▸ Available data:
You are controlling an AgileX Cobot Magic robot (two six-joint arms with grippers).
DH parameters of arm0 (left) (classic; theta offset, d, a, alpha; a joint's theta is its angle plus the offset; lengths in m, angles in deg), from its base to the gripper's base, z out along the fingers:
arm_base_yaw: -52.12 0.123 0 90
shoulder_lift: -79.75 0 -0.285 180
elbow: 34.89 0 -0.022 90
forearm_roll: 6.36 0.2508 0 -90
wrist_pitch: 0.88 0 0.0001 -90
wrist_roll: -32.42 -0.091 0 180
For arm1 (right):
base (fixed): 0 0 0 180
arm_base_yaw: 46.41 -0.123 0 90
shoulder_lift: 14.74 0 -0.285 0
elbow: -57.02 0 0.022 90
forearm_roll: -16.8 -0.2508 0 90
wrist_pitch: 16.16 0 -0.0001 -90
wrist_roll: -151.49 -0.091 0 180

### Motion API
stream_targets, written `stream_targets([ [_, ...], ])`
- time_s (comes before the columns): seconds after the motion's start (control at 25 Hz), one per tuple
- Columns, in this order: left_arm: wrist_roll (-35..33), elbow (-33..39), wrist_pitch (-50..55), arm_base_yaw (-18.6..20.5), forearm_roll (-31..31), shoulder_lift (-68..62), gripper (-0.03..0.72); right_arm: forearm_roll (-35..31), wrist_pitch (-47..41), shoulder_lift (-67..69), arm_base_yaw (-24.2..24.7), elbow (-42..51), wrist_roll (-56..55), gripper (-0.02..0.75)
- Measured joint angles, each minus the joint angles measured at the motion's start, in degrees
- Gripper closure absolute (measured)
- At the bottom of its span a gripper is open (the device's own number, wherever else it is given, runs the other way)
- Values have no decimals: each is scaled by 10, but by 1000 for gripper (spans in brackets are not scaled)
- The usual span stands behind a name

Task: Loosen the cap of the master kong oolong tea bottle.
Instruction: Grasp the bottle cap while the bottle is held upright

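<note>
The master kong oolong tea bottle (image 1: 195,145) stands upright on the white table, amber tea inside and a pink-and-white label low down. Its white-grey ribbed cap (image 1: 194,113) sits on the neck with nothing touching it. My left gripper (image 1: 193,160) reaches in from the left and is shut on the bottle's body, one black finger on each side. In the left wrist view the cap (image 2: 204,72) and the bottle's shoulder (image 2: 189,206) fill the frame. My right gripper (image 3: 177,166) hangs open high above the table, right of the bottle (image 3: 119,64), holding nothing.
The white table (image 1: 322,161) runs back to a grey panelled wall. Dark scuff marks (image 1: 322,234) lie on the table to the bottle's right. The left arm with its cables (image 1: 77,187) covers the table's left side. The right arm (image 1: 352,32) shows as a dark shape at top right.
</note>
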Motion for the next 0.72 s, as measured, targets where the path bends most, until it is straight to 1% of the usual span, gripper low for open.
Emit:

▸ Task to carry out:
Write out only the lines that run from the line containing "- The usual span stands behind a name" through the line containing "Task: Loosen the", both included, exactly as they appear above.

▸ Response box:
- The usual span stands behind a name

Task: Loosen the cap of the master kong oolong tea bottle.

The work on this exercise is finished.